I am happy to say he is a friend of mine and I am very proud that he has been honored with a movie about his life. I don’t know what kind of distribution there is going to be with this just released movie but If you get a chance to see it, I highly recommend you do.
Besides being a friend he is a role model to me. He decided what he wanted. He worked to achieve his goal. He did not put the work in front of living life as he so chose. He organized his life so that he could work to live his passion. The surfing world over time recognized his talent and he became a leader in the surfing world. At the same time he created a successful career, family and home and he never left his passion behind.
That is why he is a role model for me. It doesn’t matter that he is slightly younger than me. It is a matter that his choices have brought he and his family the type of lifestyle that they have chosen.
Life is all about choices we make on a daily basis. Where we live, what we do for family, health , Income, recreation, sports, activities, friends, neighbors and community. These elements combined with many other elements are some of the important contents of our lives. How we act and what we do will be the creator of our lives, of all our resultsand the happiness that comes to each and every one of us.
What are you doing to create your life?
Where do you live?
Are the choices you have made bringing you the results you want?
What can you do different to live the life you want?
What is it going to take to fulfill your dreams?

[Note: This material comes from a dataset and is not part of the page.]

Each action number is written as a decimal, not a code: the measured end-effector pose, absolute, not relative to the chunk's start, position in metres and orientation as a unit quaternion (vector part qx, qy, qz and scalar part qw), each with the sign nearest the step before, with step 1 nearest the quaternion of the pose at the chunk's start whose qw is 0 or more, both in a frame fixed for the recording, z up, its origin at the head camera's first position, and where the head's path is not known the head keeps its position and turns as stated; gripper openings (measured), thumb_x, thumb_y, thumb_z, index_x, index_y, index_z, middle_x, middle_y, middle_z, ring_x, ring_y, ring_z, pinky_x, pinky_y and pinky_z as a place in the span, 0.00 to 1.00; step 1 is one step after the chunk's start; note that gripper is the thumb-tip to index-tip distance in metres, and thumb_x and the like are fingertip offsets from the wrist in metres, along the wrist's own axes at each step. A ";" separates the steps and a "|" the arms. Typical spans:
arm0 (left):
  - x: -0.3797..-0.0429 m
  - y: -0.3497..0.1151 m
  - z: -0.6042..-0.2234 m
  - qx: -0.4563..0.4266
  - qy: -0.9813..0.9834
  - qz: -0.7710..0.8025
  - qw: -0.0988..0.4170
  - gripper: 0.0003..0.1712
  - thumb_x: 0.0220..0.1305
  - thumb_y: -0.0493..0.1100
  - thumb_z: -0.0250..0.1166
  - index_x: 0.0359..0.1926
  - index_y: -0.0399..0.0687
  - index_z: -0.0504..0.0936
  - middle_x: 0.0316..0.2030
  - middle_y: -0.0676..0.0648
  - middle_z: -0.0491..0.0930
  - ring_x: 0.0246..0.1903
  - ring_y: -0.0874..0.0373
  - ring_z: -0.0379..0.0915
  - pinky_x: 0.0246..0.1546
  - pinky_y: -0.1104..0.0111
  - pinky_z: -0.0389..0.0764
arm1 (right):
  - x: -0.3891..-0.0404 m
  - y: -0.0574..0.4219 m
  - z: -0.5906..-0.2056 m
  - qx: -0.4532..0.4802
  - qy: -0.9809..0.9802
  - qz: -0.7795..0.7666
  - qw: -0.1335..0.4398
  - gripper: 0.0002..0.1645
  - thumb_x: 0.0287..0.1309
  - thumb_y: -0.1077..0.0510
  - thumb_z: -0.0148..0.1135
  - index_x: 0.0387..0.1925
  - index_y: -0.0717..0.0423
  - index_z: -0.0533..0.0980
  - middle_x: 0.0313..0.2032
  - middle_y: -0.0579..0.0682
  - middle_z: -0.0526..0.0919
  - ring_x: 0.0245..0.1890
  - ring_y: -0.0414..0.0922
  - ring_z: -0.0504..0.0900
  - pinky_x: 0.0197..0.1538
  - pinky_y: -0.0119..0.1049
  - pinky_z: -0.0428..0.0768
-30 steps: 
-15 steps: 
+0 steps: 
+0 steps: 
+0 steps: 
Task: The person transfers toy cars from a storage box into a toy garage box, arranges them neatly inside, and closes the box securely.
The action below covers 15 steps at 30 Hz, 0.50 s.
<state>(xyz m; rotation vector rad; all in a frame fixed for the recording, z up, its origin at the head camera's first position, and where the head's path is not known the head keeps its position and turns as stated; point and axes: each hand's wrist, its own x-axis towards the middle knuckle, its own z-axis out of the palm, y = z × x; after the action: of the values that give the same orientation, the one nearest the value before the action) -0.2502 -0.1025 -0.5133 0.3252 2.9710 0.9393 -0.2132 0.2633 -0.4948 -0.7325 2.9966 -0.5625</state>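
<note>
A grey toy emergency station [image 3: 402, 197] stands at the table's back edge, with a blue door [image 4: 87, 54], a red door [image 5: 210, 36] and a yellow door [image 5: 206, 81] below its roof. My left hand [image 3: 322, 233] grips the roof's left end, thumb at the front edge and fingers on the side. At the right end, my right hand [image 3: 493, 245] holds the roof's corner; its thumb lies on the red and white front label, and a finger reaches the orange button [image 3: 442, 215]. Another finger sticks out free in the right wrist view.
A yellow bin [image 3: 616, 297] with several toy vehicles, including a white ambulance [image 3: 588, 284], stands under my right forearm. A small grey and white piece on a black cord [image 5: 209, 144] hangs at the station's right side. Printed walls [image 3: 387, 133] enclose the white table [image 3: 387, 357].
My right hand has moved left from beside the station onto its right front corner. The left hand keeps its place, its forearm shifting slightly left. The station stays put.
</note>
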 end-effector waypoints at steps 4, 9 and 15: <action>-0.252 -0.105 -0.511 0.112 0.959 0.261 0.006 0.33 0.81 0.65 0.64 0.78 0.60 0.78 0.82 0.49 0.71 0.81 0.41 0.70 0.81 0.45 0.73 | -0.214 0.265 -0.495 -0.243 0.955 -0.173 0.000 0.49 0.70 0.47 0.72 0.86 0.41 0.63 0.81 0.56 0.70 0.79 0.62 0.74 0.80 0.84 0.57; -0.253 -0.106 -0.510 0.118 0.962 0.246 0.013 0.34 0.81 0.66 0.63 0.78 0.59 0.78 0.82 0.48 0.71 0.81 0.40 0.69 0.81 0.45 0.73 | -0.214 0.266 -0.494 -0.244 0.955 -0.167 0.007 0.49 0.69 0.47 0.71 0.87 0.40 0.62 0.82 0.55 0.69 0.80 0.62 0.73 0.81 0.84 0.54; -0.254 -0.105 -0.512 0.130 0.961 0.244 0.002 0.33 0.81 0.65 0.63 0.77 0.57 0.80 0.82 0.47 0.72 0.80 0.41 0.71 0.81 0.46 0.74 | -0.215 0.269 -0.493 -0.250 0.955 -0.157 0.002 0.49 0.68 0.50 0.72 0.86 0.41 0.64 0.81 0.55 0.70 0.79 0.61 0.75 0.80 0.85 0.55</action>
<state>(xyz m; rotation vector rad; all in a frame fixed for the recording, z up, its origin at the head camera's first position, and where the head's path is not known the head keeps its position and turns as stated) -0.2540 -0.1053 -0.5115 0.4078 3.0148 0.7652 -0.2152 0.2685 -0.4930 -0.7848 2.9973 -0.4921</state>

I want to suggest that every person has the ability to live the life they choose. I am talking to you. You to can ‘Work to Surf’ or Ski or walk on the beach, or fish, kayak, skin dive, scuba dive, swim, read, go to school, walk/beachcomb with the pooch, act, paint, write, love, raise children, spend family time, cook, shop, design everything/anything. That’s the idea for life. We are not here long. We only have one chance here that we are positive about. Now that’s a whole other topic.